Which Values of x and y Satisfy the Inequality x^2y+y^2x > 6?

[evagelos]

For what values of x and , y is the following inequality satisfied:


$$x^2y+y^2x >6$$

I tried to give a proof and i went as far:

xy(x+y)>6 then what?

 

[HallsofIvy]

For what values of x and , y is the following inequality satisfied:


$$x^2y+y^2x >6$$

I tried to give a proof and i went as far:

xy(x+y)>6 then what?

The best way to handle complicated inequalities is to look first at the associated equality.

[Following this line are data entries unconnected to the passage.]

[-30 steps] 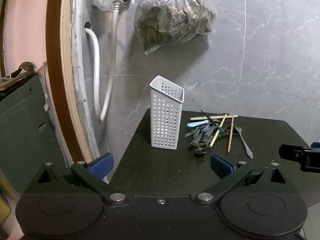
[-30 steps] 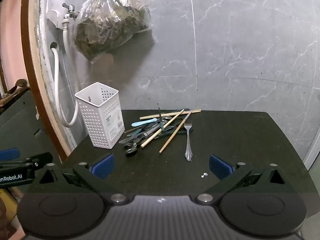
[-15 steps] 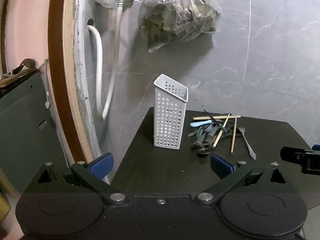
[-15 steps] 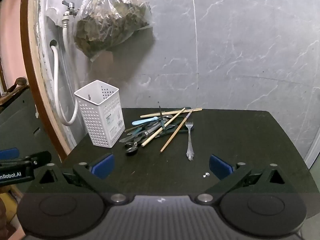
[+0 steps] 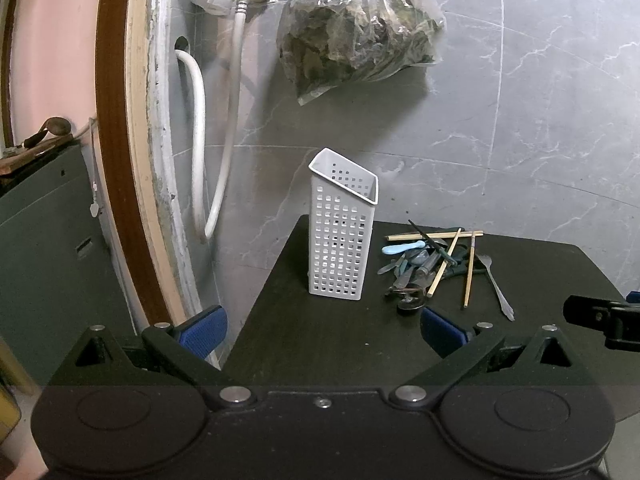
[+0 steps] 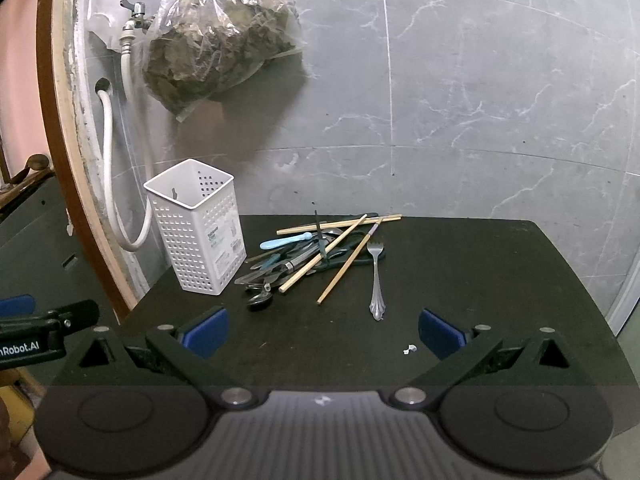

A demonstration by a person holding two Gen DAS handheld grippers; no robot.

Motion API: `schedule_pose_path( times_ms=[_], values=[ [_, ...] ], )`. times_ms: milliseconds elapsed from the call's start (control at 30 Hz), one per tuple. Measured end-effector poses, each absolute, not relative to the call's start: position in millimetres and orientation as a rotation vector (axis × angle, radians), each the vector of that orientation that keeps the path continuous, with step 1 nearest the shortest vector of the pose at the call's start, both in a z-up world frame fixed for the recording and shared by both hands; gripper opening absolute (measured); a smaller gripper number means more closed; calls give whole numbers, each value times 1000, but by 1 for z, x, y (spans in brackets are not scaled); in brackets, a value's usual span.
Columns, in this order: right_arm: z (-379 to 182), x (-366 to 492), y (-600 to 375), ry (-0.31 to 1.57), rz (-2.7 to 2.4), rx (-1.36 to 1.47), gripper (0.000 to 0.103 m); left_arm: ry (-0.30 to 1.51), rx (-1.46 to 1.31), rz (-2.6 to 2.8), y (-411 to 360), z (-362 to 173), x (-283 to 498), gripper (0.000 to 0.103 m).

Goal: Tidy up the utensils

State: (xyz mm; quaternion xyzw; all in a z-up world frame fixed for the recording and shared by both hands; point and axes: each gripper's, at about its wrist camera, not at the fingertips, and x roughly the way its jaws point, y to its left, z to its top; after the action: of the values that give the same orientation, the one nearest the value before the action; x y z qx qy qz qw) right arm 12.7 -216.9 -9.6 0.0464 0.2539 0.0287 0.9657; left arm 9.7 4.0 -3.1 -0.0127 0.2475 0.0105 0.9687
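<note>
From the left wrist view, the left gripper hung wide apart and empty above the near edge of the dark table, its blue pads bracketing the white perforated utensil holder, which stood upright at the table's back left corner. Just to the holder's right lay the heap of utensils: wooden chopsticks crossed over dark-handled cutlery, a light blue spoon at the back, a metal fork at the right fringe. From the right wrist view, the right gripper was likewise spread wide and held nothing, aimed at the pile, with the fork lying alone, tines away, handle toward the gripper. The holder looked empty. The first pick seemed best made on that fork: it lay clear of the tangle, so closing across its slim handle near the middle should lift it without dragging chopsticks. The holder looked light, so the left gripper might steady it during each drop.
</note>
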Motion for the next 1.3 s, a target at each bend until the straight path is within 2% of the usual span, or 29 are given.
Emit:
schedule_pose_path(
  times_ms=[1300],
  values=[
    [-12, 20, -214, 530, 53, 96, 103, 514, -27, 10, 8, -10, 19, 102]
  ],
)
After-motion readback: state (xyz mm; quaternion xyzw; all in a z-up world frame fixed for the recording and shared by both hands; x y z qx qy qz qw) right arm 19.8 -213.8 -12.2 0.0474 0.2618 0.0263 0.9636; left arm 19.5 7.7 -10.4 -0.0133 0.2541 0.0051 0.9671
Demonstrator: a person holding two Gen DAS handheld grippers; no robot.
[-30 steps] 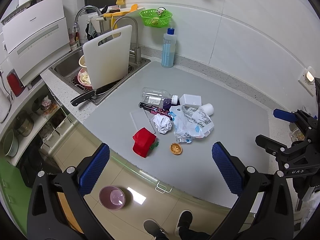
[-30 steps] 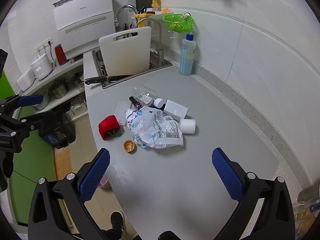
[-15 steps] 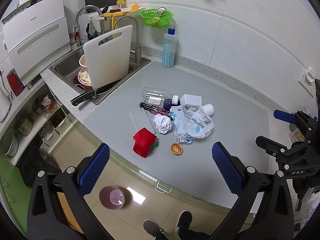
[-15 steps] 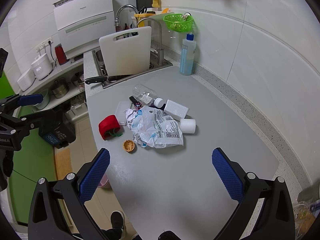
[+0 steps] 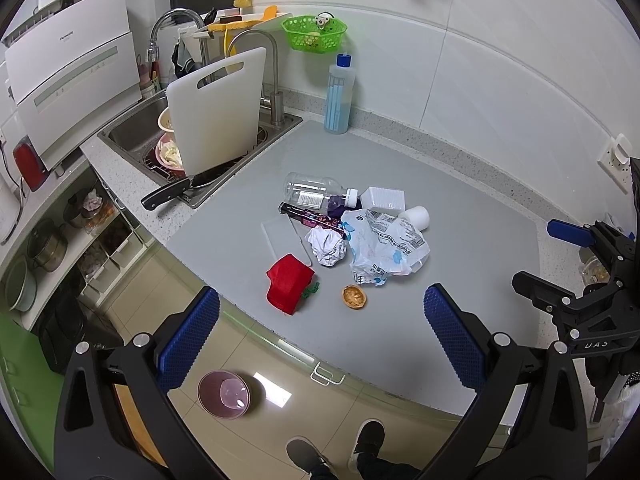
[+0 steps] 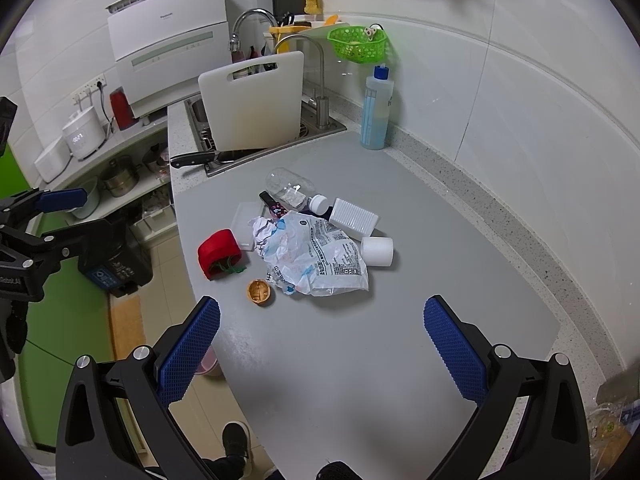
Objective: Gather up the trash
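Both your tools spread wide, empty: left tool (image 5: 316, 336), right tool (image 6: 320, 336). Trash pile mid-bench (image 6: 400, 340): plastic bag (image 6: 320, 258), bottle (image 5: 316, 194). Only left view shows pink bowl (image 5: 224, 394) on floor; right view shows rice cooker (image 6: 84, 132).

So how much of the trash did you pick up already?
None yet, it looks like. The left tool and right tool are both open and empty, held above the counter. The whole pile is left: plastic bag, clear bottle, crumpled paper, red wrapper and fruit peel.
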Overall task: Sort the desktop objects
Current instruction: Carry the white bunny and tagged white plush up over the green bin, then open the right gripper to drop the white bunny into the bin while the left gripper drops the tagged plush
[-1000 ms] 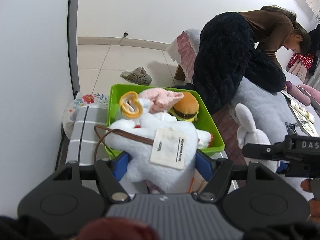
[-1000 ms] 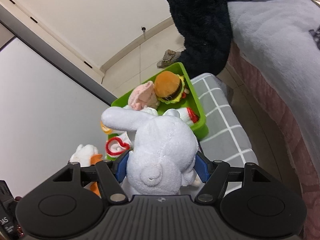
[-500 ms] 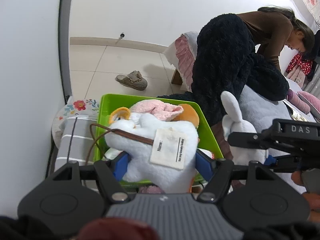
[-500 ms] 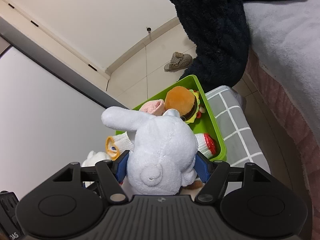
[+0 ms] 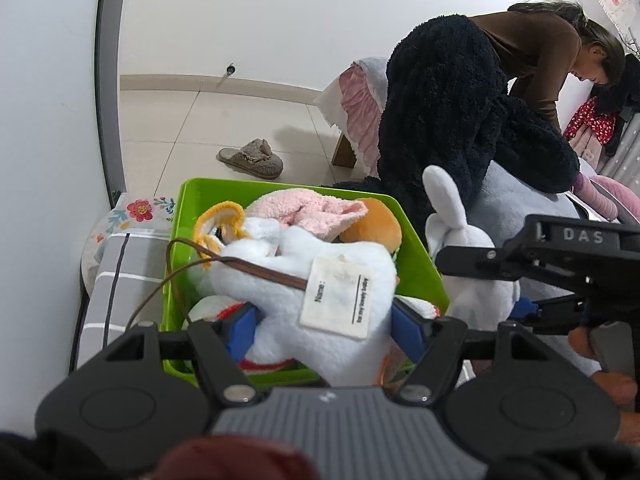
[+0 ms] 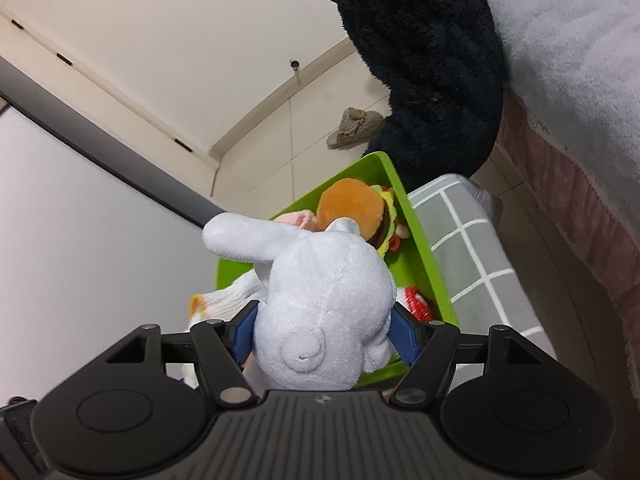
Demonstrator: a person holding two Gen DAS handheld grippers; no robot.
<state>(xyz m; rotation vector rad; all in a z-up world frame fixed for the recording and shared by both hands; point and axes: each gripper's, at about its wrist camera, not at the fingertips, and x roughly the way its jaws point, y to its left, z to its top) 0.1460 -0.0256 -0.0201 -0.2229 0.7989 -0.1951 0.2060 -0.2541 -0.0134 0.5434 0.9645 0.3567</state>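
Two grippers here, both busy: the left gripper has its blue pads squeezed onto a white plush toy with a paper name tag and a thin brown cord looping off it, and the right gripper is pinching a white plush rabbit by the body, one long ear sticking out to the left. Both toys hang just above a bright green bin that's already pretty stuffed: a plush hamburger, something fuzzy and pink, and a white knit piece with a yellow rim. That bin sits on a grey checked cushion. Farther out there's a slipper on the tiled floor, and a person in a brown top leaning over a bed covered with a pale fleece blanket.
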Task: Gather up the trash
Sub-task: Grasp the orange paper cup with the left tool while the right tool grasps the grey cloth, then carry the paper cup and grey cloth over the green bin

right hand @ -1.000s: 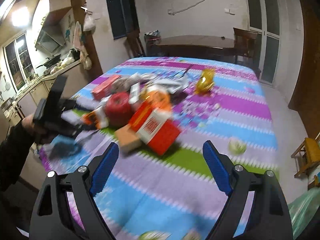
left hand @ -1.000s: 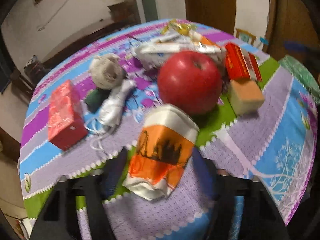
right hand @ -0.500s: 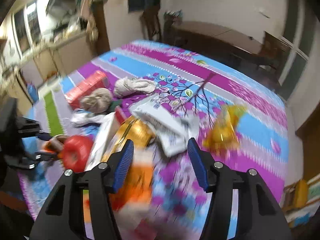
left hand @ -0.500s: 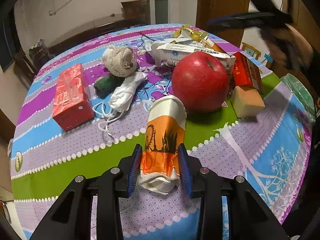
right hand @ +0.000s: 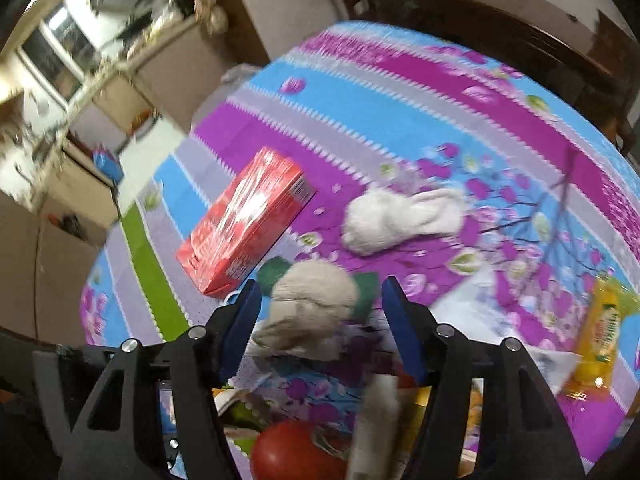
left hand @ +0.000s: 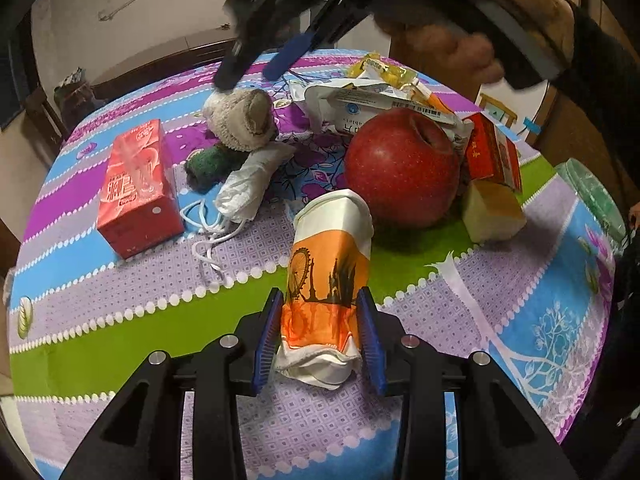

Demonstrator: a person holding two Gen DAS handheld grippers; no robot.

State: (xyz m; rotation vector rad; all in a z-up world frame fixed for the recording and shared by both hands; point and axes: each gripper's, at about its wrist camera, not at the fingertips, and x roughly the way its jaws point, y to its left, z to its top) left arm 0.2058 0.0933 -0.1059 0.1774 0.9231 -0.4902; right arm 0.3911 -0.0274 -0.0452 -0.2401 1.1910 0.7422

Here, we start by looking at [tex]x^2y+ y^2x= 6[/itex]. You can think of that as a quadratic equation in y and solve using the quadratic formula:
$$y= \frac{-x^2\pm\sqrt{x^4+ 24x}}{2x}$$

Graph that on, say, a graphing calculator and it shows the boundary between "> 6" and "< 6". Putting in one (x, y) point for each region will tell you which regions are "> 6".

 

[evagelos]

The best way to handle complicated inequalities is to look first at the associated equality. Here, we start by looking at [tex]x^2y+ y^2x= 6[/itex]. You can think of that as a quadratic equation in y and solve using the quadratic formula:
$$y= \frac{-x^2\pm\sqrt{x^4+ 24x}}{2x}$$

Graph that on, say, a graphing calculator and it shows the boundary between "> 6" and "< 6". Putting in one (x, y) point for each region will tell you which regions are "> 6".

You mean then, that there is no solid proof for the inequality but only graphic procedures?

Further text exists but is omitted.